The body needs amino acids from the diet to replace proteins that are lost when cells from our skin and those lining our gastrointestinal tract are shed. Dietary proteins are also needed to allow for the accumulation of additional body protein mass that occurs with growth, pregnancy, increasing muscle mass, and to support the growth of hair and nails, as well as for wound healing.

It is important to emphasize that proteins are synthesized as needed to support necessary body functions, so that consuming protein in excess of need will not increase the amount of proteins made. In other words, excess amino acids are not stored in our body as proteins. Excess amino acids are used as an energy source or stored as fat.

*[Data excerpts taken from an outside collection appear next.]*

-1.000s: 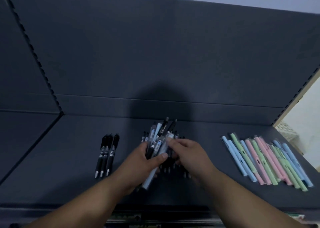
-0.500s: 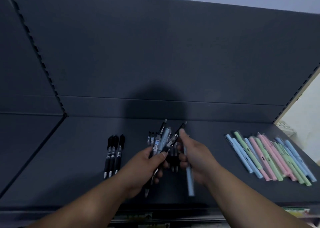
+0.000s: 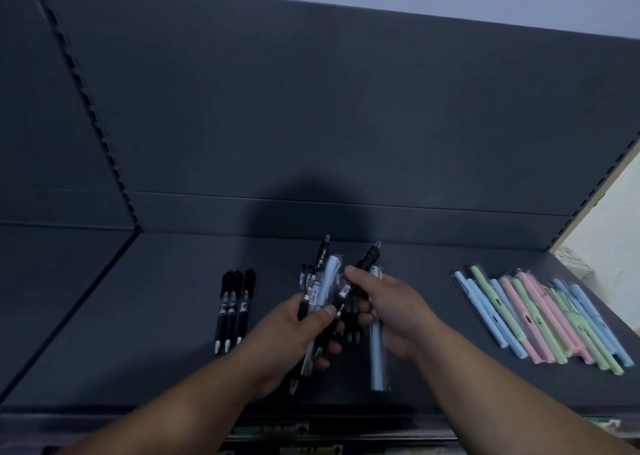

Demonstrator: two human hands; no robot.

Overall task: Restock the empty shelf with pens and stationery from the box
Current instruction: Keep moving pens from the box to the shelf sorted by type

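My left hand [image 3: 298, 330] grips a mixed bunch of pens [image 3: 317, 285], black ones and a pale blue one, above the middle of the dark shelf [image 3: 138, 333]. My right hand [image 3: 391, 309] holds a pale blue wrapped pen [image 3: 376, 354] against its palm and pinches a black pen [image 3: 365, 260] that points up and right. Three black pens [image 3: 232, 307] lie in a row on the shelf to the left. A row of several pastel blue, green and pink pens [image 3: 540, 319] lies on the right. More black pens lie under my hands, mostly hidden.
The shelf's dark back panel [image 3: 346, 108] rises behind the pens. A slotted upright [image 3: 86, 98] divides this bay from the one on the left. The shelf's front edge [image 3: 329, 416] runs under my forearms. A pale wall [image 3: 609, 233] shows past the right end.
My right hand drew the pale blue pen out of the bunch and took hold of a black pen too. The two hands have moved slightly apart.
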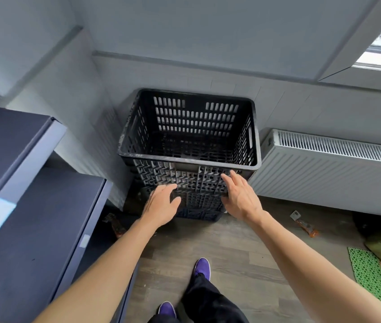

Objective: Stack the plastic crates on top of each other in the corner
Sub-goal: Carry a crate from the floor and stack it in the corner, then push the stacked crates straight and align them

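Observation:
A black slotted plastic crate stands in the corner on top of at least one other crate, whose dark blue lower wall shows beneath it. The top crate is open and holds nothing. My left hand is flat against the stack's near wall, fingers spread. My right hand rests with open fingers on the same wall, toward its right corner. Neither hand grips anything.
A white radiator runs along the wall right of the stack. Dark cabinets fill the left side. Green and orange mats and a bag lie at the right. My purple shoes stand on the wooden floor.

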A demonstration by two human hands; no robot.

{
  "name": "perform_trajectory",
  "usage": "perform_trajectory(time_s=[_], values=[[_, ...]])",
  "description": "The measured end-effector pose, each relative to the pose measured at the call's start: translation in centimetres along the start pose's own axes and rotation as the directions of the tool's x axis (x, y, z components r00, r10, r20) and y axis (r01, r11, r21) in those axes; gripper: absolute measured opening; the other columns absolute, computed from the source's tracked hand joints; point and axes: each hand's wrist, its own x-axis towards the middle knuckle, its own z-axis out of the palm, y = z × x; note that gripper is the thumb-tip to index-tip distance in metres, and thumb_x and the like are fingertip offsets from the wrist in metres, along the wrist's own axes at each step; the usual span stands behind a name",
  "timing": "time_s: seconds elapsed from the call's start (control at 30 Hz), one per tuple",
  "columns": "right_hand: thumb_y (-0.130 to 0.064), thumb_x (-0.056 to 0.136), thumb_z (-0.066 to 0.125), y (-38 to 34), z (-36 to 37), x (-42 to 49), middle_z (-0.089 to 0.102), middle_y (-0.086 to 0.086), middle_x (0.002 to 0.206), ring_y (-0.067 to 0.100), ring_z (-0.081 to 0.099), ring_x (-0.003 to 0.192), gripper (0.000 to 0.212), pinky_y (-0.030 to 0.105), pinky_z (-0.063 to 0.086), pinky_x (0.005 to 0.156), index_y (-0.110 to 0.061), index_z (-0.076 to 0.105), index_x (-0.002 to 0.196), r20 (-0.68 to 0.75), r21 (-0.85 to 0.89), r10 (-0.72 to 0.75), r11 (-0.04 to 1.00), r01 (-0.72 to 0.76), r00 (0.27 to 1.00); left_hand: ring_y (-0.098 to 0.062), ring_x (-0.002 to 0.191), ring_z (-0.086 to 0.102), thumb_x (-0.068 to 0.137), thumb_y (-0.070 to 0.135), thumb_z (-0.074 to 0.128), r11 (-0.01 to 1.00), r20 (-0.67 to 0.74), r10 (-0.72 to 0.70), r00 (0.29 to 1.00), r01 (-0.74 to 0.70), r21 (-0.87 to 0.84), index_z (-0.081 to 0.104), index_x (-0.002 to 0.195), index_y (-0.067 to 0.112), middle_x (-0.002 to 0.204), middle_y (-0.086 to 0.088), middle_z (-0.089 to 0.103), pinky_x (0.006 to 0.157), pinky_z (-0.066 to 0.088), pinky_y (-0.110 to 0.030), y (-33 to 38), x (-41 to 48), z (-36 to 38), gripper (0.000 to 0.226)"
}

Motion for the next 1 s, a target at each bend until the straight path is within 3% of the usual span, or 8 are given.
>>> perform_trajectory(time_s=[0.2,0.5,0.8,1.0], values=[[-0.024,0.090,0.059,-2.3,3.4,-6.1,0.046,0.007,0.142,0.033,0.043,0.129,0.061,0.042,0.041,0.104,-0.016,0.039,0.147,0.099,0.072,0.070,0.994,-0.077,0.993,-0.026,0.130,0.042,0.098,0.040,0.047,0.994,0.079,-0.098,0.992,0.101,-0.031,0.042,0.142,0.031,0.142,-0.004,0.046,0.101,0.040,-0.039,-4.5,-6.4,2.4,0.045],[-0.026,0.095,0.057,-4.6,8.3,-15.4,0.042,0.006,0.150,0.028,0.036,0.136,0.057,0.036,0.037,0.107,-0.020,0.039,0.149,0.254,0.144,0.167,0.967,-0.208,0.953,-0.022,0.130,0.043,0.098,0.038,0.049,0.991,0.171,-0.097,0.981,0.111,-0.076,0.044,0.141,0.033,0.141,-0.003,0.048,0.102,0.040,-0.037,-7.1,-13.3,6.4,0.044],[-0.025,0.095,0.057,-5.5,9.6,-17.7,0.044,0.007,0.149,0.027,0.037,0.136,0.057,0.038,0.038,0.106,-0.020,0.039,0.148,0.241,0.231,0.171,0.946,-0.228,0.955,-0.021,0.128,0.044,0.099,0.039,0.046,0.996,0.141,-0.047,0.989,0.057,-0.067,0.042,0.142,0.034,0.141,0.000,0.048,0.099,0.040,-0.036,-6.4,-14.9,6.0,0.043],[-0.024,0.095,0.057,-5.6,11.2,-17.8,0.045,0.005,0.148,0.026,0.038,0.136,0.055,0.035,0.037,0.107,-0.020,0.040,0.147,0.245,0.276,0.125,0.942,-0.193,0.961,-0.021,0.129,0.044,0.100,0.037,0.047,0.991,0.137,-0.099,0.986,0.110,-0.074,0.043,0.142,0.032,0.142,-0.001,0.047,0.100,0.039,-0.035,-6.6,-15.6,6.6,0.043]])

Proteins in the body are constantly being broken down and reassembled in a process called protein turnover. In fact, many of the amino acids used to make proteins don’t come from the food we eat each day, but are drawn from a pool of amino acids obtained from the breakdown of the body’s own proteins. Although we consume about 70 grams to 100 grams of protein daily, approximately 300 grams of proteins in cells and fluids throughout the body are broken down and resynthesized each day. Most of the amino acids released by the breakdown of body proteins are reused in the production of new proteins, but some amino acids are metabolized (chemically altered), which prevents them from being used for protein synthesis. These modified amino acids must be replaced with dietary proteins to provide sufficient amino acids to remake all the body proteins that were broken down. (INFOGRAPHIC 8.7)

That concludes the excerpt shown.